Credit director David Slade (Hard Candy) for crafting a bloody satisfying horror movie that fans of the genre are bound to get a kick out of. From a graphic novel standpoint, I’m not sure that it stands out. However, if you’ve been longing for a vampire flick with atmospheric bite, look no further than this.

Video ****

I’ve gone on quite a bit about the look and the style of the movie, which is made even more effective through this phenomenal looking presentation from Sony. The level of detail is simply outstanding from beginning to end, and the specific color palette allows for some remarkably striking imagery. A sharp and crisp visual presentation without a single flaw, and certain to be one of the best looking discs of the year. 

Audio ****

Now here is the selling point of the disc.

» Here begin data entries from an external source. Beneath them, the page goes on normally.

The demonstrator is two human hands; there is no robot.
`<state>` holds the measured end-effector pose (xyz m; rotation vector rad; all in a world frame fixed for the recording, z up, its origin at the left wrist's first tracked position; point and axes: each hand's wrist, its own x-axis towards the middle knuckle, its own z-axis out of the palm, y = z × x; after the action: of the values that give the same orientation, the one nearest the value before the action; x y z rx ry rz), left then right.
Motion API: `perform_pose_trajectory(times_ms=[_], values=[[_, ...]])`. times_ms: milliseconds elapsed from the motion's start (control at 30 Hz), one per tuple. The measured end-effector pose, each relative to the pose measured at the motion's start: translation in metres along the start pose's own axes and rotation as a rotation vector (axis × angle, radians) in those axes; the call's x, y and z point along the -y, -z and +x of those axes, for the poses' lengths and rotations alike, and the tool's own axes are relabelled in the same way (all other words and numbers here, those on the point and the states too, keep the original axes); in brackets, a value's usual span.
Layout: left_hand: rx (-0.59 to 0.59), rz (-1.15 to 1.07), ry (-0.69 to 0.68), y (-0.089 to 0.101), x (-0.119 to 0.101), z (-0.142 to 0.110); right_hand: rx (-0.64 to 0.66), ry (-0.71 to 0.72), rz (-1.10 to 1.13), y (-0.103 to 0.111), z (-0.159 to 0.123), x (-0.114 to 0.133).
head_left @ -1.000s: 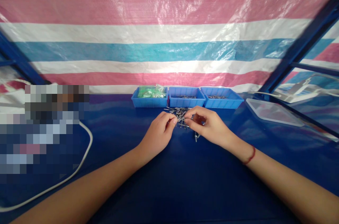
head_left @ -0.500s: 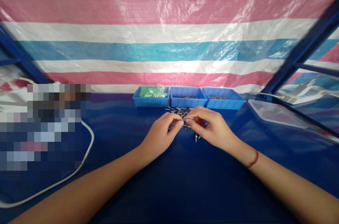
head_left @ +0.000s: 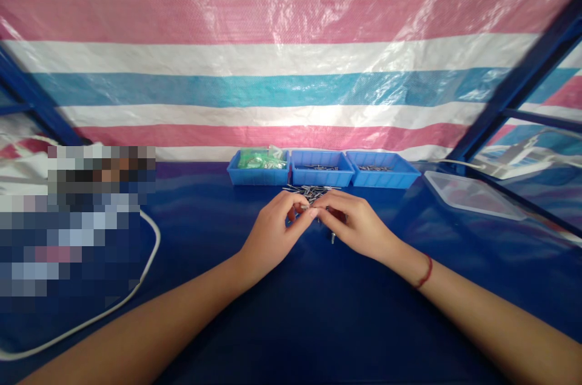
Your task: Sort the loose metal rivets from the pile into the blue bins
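My left hand (head_left: 276, 228) and my right hand (head_left: 357, 222) meet fingertip to fingertip over a pile of thin metal fasteners (head_left: 311, 192) on the blue table. Both hands are closed in a pinch, thumb against forefinger. Between the fingertips is a small metal fastener, mostly hidden, so its exact kind does not show. One loose fastener (head_left: 333, 238) lies just under my right hand, apart from the main pile. Part of the pile is covered by my fingers.
Behind the pile stand three blue bins: the left bin (head_left: 258, 177) holds green and clear bags, the middle bin (head_left: 322, 178) and right bin (head_left: 385, 179) metal pieces. A clear lid (head_left: 473, 196) lies right. A white cable (head_left: 152, 257) curves left, near a blurred-out area.
My right hand has shifted slightly left, bringing its fingertips against those of my left hand. My left hand stays almost in place, still pinching.
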<state>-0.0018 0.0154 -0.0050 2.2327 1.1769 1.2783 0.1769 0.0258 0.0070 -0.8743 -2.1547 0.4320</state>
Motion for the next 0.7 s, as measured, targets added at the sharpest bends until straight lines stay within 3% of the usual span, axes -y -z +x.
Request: perform_pose_trajectory(times_ms=[100,333,433,533,633,700], values=[[0.028,-0.021,0.033,-0.001,0.0,0.0,-0.102,-0.139,0.103,0.001,0.003,-0.01],[0.068,0.008,0.037,-0.002,-0.003,-0.002,-0.57,-0.505,0.07,0.037,0.011,-0.062],[0.059,0.044,0.019,-0.002,-0.004,-0.002,-0.567,-0.554,-0.144,0.054,0.012,-0.074],[0.041,0.184,-0.02,0.001,0.0,0.0,-0.55,-0.585,-0.307,0.063,0.014,-0.069],[0.069,0.382,0.016,0.006,0.009,0.004,-0.514,-0.596,-0.266,0.057,0.013,-0.047],[0.133,0.477,0.071,0.008,0.017,0.006,-0.42,-0.577,-0.222,0.044,0.007,-0.031]])
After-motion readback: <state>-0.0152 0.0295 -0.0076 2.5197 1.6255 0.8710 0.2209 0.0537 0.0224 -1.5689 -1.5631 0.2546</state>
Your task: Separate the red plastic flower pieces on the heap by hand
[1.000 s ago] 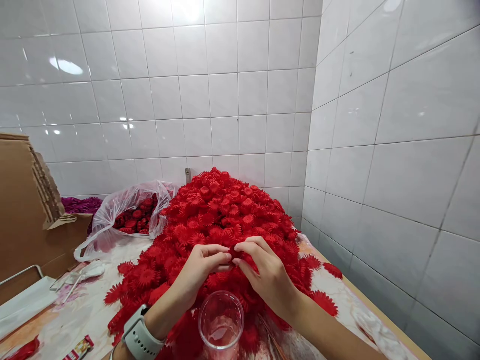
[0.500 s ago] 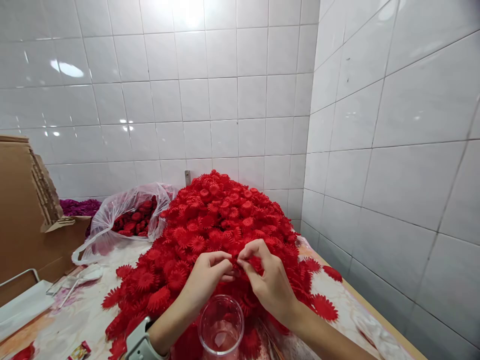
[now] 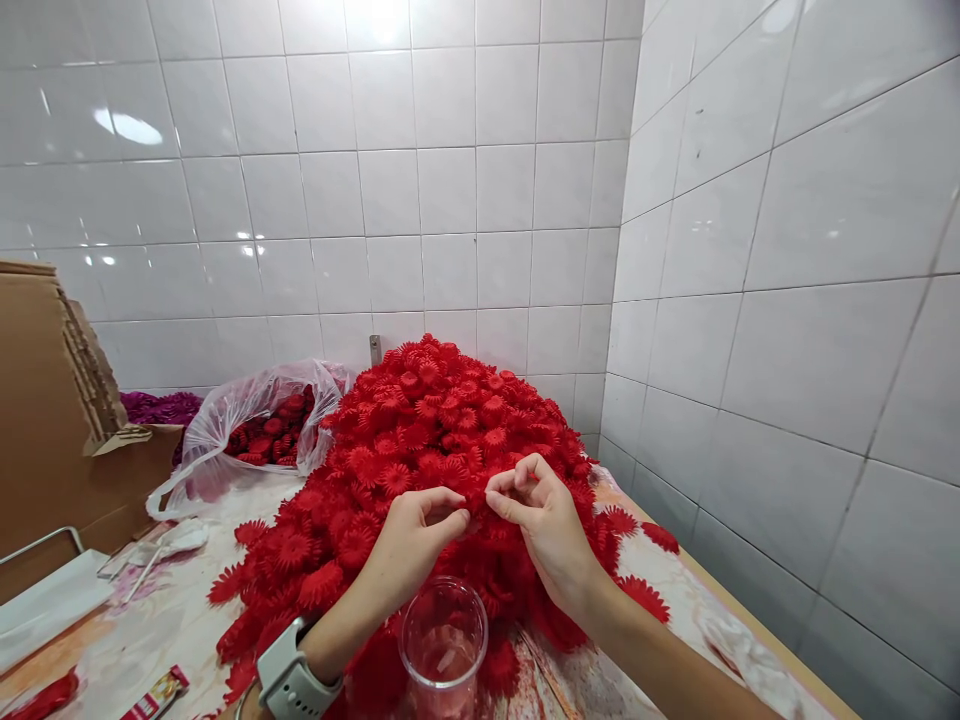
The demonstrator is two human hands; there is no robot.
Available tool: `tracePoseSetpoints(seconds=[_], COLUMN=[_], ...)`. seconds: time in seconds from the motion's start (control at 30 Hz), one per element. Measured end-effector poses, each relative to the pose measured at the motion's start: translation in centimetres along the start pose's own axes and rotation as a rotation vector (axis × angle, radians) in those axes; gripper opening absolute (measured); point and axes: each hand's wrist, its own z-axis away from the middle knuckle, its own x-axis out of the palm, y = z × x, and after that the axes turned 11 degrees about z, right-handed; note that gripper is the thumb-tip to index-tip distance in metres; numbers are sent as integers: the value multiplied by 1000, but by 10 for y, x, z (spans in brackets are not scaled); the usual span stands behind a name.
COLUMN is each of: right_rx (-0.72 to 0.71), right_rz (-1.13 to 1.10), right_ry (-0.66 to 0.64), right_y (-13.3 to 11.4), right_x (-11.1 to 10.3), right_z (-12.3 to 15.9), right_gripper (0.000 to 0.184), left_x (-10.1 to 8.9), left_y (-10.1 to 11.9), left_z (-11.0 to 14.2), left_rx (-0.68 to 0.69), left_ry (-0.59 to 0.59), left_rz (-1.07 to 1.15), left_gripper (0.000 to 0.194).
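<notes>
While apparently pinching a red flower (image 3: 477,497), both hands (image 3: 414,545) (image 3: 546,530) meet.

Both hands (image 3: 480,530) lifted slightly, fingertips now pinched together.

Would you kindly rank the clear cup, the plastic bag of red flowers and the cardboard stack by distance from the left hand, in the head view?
1. Clear cup: just below the left hand, toward the person.
2. Plastic bag: farther left, near the back wall.
3. Cardboard stack: at the far left edge.
</notes>
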Motion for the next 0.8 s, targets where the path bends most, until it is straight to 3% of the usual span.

The 5.1 mix on this release is thus far THE BEST sounding disc I’ve heard this year, as well as one of the best sounding discs I’ve heard in a good long while. The surround sound quality is alive practically from the first scene, and it never lets up for a second. Every vampire attack promises a big bang of sound. The sound of these vampires alone results in striking, effective sound. Dialogue delivery and music also deliver strongly, but it’s the relentless bloody attacks that take center stage here. A phenomenal job well done!

Features ***1/2

A well-packaged release from Sony, featuring a commentary track with stars Josh Hartnett, Melissa George and producer Rob Tapert, as well as 8 behind the scenes featurettes; “Pre Production”, “Building Barrow”, “The Look”, “Blood, Guts & The Nasty #@$&!”, “Stunts”, “The Vampire”, “Night Shoots” and “Casting”. Also featured are Bonus Previews for additional Sony titles, as well as a sampling of the anime Blood + in the form of the first episode titled First Kiss.

Summary:

To simply put it, 30 Days of Night is one of the more visually effective, and bloodily effective, horror movies in quite some time. Horror fans will get exactly what they want, as will vampire and gore fanatics. It is indeed a movie with quite a bite to it.